Given the fate of letters after Mueller’s death, it is not surprising that the surviving correspondence is asymmetrical, with letters to Mueller comprising under half the number of those from him. There are undoubted biases in their survival. RBGV has very few letters written by Mueller in response to enquiries from farmers and others seeking advice. We know that many that would have been in Europe were lost during the wars of the 20th Century, especially in France in WW I and II, and in Germany in WW II, where letters sent to Berlin and kept at the Botanic Gardens will have been lost, as will have those sent to his European contact and agent, Otto Sonder, in Hamburg. In London, most of the Zoological Society of London correspondence files were dispersed or destroyed by the Society at the beginning of the Second World War5.
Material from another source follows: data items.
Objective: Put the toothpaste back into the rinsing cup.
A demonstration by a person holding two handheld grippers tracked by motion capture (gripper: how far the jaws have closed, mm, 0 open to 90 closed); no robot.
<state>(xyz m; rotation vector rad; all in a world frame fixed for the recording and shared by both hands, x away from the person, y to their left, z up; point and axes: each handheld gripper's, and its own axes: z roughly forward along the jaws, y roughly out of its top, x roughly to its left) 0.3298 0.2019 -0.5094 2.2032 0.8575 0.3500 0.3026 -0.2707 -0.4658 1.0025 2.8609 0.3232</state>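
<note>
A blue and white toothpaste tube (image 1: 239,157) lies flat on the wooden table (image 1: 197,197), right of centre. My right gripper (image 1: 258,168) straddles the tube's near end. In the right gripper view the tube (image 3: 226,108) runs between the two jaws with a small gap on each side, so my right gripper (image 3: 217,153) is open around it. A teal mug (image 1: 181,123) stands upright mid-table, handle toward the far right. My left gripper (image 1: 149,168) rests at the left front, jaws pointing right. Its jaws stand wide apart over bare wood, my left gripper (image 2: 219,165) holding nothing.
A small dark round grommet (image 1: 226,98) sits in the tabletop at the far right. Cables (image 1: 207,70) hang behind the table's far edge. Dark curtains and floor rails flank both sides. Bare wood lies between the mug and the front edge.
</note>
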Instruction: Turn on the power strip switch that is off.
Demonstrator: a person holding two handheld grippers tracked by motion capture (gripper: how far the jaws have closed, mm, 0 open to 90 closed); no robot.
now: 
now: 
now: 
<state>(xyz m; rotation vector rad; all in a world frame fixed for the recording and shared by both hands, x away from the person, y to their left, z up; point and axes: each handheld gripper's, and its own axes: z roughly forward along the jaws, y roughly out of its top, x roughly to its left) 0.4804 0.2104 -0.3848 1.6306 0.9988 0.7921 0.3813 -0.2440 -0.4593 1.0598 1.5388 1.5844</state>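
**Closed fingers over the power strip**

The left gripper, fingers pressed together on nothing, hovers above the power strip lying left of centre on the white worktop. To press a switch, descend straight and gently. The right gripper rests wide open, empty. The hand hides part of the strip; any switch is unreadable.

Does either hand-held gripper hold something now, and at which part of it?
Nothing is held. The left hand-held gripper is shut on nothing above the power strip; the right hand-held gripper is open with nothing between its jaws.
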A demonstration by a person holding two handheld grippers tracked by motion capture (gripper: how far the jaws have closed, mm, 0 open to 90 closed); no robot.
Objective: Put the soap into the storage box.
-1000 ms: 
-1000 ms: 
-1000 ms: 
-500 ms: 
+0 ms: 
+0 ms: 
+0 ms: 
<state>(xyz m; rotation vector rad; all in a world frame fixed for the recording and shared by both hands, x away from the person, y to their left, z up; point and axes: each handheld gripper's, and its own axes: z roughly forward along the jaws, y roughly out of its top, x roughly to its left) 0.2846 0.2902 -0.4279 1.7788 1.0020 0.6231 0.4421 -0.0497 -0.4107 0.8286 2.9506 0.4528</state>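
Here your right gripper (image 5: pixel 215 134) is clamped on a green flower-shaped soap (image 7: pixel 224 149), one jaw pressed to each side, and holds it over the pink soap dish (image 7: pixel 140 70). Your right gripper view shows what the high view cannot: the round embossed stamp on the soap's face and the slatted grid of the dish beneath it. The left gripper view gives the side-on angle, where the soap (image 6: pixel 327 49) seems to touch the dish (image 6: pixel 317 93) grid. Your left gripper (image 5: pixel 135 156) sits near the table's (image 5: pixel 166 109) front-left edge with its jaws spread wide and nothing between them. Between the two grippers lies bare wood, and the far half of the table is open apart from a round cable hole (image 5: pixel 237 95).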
At the National Herbarium of Victoria, the great majority of the letters from Mueller’s collectors have been found with specimen folders, but these approximately 750 letters must represent a fraction of those sent by such prolific collectors as John Dallachy (nearly 7,000 specimens from Queensland,) or Anthony Persieh (2,600, North Queensland,) with only six letters from each of them found. Very few personal family letters survive. About one third of the letters, or blind letters based on register entries, are from the Public Record Office of Victoria, probably a very high proportion of those exchanged. Despite the low overall survival rate, the letters include examples of most contexts in which letters would have been exchanged, but analyses of relative importance of each context should certainly not be based on the numbers of letters in this corpus.

1 See letter M1909.01.29, Charles Topp to Hermann and Alexander Büttner, 29 January 1909, and notes thereto. …

2 Quoted by C. Daley, unpublished biography of Mueller, Charles Daley papers, MS1946, no. 440, National Library of Australia, Canberra, p. 194.

3 There was an auction of Büttner’s house and effects on 15 December 1914 (Argus (Melbourne), 12 December 1914, p. 2.

4 H. Sinclair to C.A. McCallum, 3 April 1950, MS M105, Royal Botanic Gardens, Melbourne; Daley, unpublished biography of Mueller, p. 195.